The Definitive Guide to Android Malware
Android enthusiasts have their own opinion as to whether you need antivirus software on an Android device. This debate will never end, provided that Android malware is in existence. This guide is not here to say, "Yes, you need antivirus," or "No, you don't." It's to give you all the facts, so that you can make a decision as to whether or not you need antivirus on your Nexus.
The term "malware" is broad. If an app constantly flashes up advertisements whilst not in the app, that's malware. An app would also be malware if it attempted to corrupt the file system, or sent all of your pictures to the developer, or recorded what you said without your consent. Malware on rooted devices could be ten times more serious than normal, with the potential to possibly trash your device.
It can be hard to class apps that share a lot of your data. These are not necessarily malware, but are a bit of a privacy issue. For this reason, a lot of the big antivirus software players include a privacy advisor. Does a calculator app really need the 'Precise location' permission? Probably not.
Malware can be installed in the following ways:
- Via an app—pretty self-explanatory. You download an app from the Play Store, or somewhere else, and the app causes havoc. Removing malware installed this way is normally pretty easy and requires a simple uninstall of the app in question.
- Via a security vulnerability—some devices (especially ones running older versions of Android) have security loopholes in the OS, kernel, browser, a system app, or somewhere else. A security vulnerability not be known to exist; or it may be waiting to be patched; or it may be known about, but not patched because the device's support time is up. Malware could potentially be installed via a security vulnerability. The method of removing this type of malware varies depending on the situation.
- Via flashing something—if you are rooted or unlocked, a ROM or ZIP or custom recovery that you flash may be malicious. It is probably a good idea to only stick with well-known ROMs such as AOKP or CyanogenMod. Be careful what you flash.
Antivirus software can be downloaded from the Play Store. Levels of functionality vary depending on the app in question. In general, apps are checked against a database of known malicious ones.
Some AVs include a web shield. These protect you from malicious and phishing websites. Privacy advisors are also common—these look at app permissions.

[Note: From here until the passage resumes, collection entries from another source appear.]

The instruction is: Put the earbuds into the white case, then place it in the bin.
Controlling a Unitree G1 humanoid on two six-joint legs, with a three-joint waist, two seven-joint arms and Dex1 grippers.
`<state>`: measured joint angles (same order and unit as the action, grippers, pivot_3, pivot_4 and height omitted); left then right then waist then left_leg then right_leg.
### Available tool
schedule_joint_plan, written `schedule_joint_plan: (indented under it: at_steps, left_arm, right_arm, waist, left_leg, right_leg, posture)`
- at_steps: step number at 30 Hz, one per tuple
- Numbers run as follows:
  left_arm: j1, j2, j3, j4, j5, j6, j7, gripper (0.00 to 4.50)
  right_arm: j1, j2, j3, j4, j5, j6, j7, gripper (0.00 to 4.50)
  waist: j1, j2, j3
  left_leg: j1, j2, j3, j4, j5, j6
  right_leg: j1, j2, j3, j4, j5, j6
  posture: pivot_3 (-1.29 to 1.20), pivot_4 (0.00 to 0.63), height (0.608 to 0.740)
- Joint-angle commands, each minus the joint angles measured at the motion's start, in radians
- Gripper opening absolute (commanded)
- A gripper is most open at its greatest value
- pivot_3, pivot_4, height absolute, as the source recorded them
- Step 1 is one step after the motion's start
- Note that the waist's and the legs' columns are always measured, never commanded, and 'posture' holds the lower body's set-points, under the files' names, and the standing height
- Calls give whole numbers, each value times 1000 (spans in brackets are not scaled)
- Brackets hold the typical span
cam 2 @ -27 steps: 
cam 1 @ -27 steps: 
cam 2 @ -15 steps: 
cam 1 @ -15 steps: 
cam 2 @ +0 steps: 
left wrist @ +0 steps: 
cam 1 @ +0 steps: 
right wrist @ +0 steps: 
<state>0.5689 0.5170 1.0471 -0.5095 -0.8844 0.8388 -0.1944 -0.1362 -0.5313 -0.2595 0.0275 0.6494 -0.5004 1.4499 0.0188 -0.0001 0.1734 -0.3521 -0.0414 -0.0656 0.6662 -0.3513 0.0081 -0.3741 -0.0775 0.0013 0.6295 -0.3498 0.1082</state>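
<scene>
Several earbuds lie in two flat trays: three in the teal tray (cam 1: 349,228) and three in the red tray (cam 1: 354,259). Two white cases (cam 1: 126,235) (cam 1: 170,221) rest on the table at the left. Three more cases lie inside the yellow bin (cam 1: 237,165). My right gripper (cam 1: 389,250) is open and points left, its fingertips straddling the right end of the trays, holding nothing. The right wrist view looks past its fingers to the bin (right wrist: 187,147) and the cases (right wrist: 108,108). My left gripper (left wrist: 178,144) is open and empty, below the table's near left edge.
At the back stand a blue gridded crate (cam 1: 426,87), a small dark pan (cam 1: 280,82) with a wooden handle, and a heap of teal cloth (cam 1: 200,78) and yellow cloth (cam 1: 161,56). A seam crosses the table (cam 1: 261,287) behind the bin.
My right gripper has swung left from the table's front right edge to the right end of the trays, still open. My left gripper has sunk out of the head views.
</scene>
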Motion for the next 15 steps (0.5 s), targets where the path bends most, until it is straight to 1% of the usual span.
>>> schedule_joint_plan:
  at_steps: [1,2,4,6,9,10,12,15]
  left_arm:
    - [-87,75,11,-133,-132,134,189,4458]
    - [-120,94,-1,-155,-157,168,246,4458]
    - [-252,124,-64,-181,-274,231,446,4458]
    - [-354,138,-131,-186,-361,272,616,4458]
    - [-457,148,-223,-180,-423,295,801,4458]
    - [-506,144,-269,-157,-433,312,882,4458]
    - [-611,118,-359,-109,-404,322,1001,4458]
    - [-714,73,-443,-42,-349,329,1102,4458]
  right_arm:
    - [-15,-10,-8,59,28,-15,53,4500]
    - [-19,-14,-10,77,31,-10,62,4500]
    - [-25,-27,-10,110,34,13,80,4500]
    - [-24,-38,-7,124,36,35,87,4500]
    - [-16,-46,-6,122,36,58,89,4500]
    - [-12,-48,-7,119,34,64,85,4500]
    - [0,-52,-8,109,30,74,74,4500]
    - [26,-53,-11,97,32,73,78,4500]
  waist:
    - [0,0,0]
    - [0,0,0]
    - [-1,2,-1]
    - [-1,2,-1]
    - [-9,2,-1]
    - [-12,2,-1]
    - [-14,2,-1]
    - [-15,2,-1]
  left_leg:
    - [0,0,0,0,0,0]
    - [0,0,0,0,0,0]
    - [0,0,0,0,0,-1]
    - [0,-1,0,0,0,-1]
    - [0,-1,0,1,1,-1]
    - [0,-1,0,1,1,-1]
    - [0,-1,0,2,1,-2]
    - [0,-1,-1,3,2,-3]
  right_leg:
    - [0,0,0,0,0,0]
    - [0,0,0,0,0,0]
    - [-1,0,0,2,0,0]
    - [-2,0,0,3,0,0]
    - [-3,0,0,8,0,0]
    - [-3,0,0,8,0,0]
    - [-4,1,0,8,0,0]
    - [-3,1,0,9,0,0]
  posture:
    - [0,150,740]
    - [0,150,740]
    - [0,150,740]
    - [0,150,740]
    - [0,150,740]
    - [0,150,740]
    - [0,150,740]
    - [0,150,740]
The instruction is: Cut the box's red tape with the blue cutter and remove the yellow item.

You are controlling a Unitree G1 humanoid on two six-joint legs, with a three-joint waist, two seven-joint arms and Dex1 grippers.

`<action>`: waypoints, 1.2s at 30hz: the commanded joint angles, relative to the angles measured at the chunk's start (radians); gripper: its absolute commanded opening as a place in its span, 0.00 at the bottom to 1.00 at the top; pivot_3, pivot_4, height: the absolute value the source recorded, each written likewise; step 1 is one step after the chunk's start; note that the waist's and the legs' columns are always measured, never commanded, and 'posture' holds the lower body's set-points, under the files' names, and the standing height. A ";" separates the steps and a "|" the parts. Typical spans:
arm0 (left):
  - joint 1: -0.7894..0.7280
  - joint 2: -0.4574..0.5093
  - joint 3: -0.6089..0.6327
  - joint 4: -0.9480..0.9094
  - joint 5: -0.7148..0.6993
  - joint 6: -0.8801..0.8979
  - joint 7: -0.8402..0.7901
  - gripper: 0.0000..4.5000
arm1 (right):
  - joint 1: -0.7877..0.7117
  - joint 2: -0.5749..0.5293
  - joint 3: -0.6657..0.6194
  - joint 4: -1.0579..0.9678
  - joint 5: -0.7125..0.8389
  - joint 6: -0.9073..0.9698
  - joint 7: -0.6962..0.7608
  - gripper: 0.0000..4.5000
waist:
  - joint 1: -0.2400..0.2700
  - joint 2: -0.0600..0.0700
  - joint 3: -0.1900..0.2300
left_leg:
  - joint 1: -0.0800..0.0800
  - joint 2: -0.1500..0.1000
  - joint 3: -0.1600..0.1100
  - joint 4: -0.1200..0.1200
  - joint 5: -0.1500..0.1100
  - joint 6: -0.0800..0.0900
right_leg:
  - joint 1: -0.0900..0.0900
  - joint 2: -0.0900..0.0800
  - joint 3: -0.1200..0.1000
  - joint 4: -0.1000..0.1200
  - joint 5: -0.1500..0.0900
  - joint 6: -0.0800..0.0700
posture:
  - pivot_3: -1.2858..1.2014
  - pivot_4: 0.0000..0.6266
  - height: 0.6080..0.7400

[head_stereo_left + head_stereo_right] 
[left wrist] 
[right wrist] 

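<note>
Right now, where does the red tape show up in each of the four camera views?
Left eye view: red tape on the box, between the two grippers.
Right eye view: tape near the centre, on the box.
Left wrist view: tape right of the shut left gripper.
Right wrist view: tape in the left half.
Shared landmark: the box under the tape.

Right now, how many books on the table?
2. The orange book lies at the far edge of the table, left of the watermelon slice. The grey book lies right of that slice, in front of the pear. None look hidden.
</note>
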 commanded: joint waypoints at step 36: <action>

AVs are not always good at identifying security vulnerabilities or malicious root tweaks though. This is because security vulnerabilities may not be known about, and if it is a low-level problem, the AV probably will not have permission to look and see if the device is affected. Again, root tweaks installed into the root directory (/) will not be seen by antivirus applications.
If malware is detected on the device, the AV will tell the user to remove it. It can not do this by itself, because all Android apps are sandboxed.
Antivirus software could slow down your device or post annoying notifications. Many AVs require you to register, and 'anonymous' data is often sent to the AV vendor. This could include your device type, model, make, MAC address, web browser details and more! And finally: many people would say that there is not a need for antivirus.
- Stick to the Play Store—this is the golden rule. Almost all app-related malware comes from sources other than the Play Store.
- Review app permissions—make sure that you understand why an app needs a permission.
- Stay away from apps that appear too good to be true—if an app claims to make your device ten times faster, don't download it.
- Upgrade to the latest version of Android (if you can)—upgrading could fix security vulnerabilities.
- Be REALLY careful about granting apps root access—I mean REALLY careful.
- Install antivirus software—I am not going to say that you should definitely do this, but it can help.
You'll probably want to consider Android antivirus if these apply to you:
- You download lots of unknown, untested apps which do not come from the Play Store.
- You are running an old version of Android—if you are running something pre-KitKat, an AV would probably be helpful (this does not really apply to Nexus devices, which pretty much all get the latest Android).
- You want a peace of mind—installing a security suite such as Bitdefender Mobile Security will protect you against lots of nasties. It will lie quietly in the background, and only alert you when it finds something that you need to worry about.